Thesaurus construction is usually associated with the development of postcoordinate indexing languages, which are generally regarded as the preferred choice for online bibliographic databases. Historically, however, library catalogs and many indexing services brought precoordinate vocabularies with them when they made the transition to online systems. The best known of these is the Library of Congress list of subject headings (LCSH), which is also the ancestor of most precoordinate languages found in older indexing services. In 1991, Lancaster, Connell, Bishop, and McCowan suggested that attempts to improve OPAC search based on the existing searchable content of MARC records (including LCSH), or even on augmented records (e.g., with the addition of terms from indexes or tables of contents), were a waste of resources, since they bring about only marginal improvement, at far too great a cost.
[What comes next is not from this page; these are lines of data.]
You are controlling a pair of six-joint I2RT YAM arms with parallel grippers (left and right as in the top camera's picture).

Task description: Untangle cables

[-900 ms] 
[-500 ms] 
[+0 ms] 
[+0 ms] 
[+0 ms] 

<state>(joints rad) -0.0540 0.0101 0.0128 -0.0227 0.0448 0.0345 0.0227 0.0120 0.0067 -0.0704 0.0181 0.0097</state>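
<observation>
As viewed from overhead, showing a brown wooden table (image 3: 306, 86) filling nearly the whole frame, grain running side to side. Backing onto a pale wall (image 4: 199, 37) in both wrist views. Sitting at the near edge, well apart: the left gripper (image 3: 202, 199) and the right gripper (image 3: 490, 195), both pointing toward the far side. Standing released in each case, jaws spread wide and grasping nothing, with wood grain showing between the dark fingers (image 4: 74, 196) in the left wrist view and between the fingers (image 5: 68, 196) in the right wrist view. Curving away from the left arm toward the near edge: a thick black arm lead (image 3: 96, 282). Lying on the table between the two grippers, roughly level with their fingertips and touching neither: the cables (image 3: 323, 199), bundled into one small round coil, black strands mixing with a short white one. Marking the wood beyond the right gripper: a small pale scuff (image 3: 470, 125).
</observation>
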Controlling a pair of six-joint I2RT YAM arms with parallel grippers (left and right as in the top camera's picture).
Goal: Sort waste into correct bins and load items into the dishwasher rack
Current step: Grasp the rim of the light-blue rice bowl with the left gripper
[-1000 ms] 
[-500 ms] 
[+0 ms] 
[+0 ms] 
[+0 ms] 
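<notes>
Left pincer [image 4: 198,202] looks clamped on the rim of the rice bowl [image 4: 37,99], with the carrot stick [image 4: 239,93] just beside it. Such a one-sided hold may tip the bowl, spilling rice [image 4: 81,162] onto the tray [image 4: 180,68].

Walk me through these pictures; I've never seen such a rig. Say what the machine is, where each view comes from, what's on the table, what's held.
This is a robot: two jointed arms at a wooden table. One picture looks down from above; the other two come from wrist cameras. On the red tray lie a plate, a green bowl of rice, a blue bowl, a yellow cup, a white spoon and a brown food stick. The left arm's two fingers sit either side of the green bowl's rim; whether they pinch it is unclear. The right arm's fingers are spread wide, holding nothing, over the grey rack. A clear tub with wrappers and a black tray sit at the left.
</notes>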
Others writing in the same era disagree, and a number of studies call instead for simplification of LCSH (these are reviewed in Franz, Powell, Jude, & Drabenstott, 1994). Marshall's later (2003) study of the value of adding generic subject headings to records underscores the flaws of subject access in OPACs. The debate continues--Thomas Mann (2006, 2007) is a staunch defender of the benefits of pre-coordinate subject headings in support of interdisciplinary scholarly research in library collections; others argue that the inflexibility of LCSH and the high costs of maintaining and using it outweigh the benefits (Calhoun, 2006). Markey (2007) makes the case that subject headings are a critical component of the next generation of OPACs.
The application of LCSH by catalogers has, in fact, not changed substantially and even some newly created digital libraries use LCSH (presumably to promote interoperability between library systems). However, the use of the MARC record for all things bibliographic is undergoing a transformation. Anticipating the use of LCSH in discovery systems based on the Dublin Core and XML rather than Anglo-American Cataloguing Rules (AACR) and MARC, and also in response to the calls for simplification, LC has been participating in OCLC's FAST (Faceted Application of Subject Terminology) project, which has parsed LC subject headings from the WorldCat database into facets (e.g., form, topical, geographic) to create a postcoordinate language, using the MARC21 authority format (Chan et al., 2001; Dean, 2004). The hope is to retain the richness of LCSH but to develop a more nimble and user-friendly tool, compatible with legacy subject headings and thus enabling conversion. The use of the term facet in the FAST project agrees more with its use in information architecture (IA) and guided navigation, where "topic" is one among many facets, as compared with thesaurus development, where "topic" is the primary object of facet analysis.
The belief that there are advantages to well-designed subject strings (coextensivity with item content, contextualization, and browsing) has led to several attempts outside of the FAST project to apply facet analysis to LCSH (e.g., Anderson & Hofmann, 2006). However, LCSH and its derivatives are not by any means the only alphabetical precoordinate indexing systems. PRECIS (PREserved Context Indexing System), developed by Derek Austin (Austin & Butcher, 1969; Austin, 1974) for the British Library, was born, flourished in a number of settings, and died, in the span of about twenty-five years. Based on a combination of facet analysis and linguistic theory (especially case grammar analysis), PRECIS was elegant, expressive, applicable across languages, and made the best use of the human-computer partnership in managing vocabulary control. However, it was also complex and hence costly to use, and its discontinuation by the British Library spelled its end. CIFT (Contextual Indexing and Faceted Taxonomy), a facet-based pre-coordinate system developed by James Anderson (Mutrux & Anderson, 1983) for the Modern Language Association's bibliographic databases, is simpler than PRECIS, and is still in use.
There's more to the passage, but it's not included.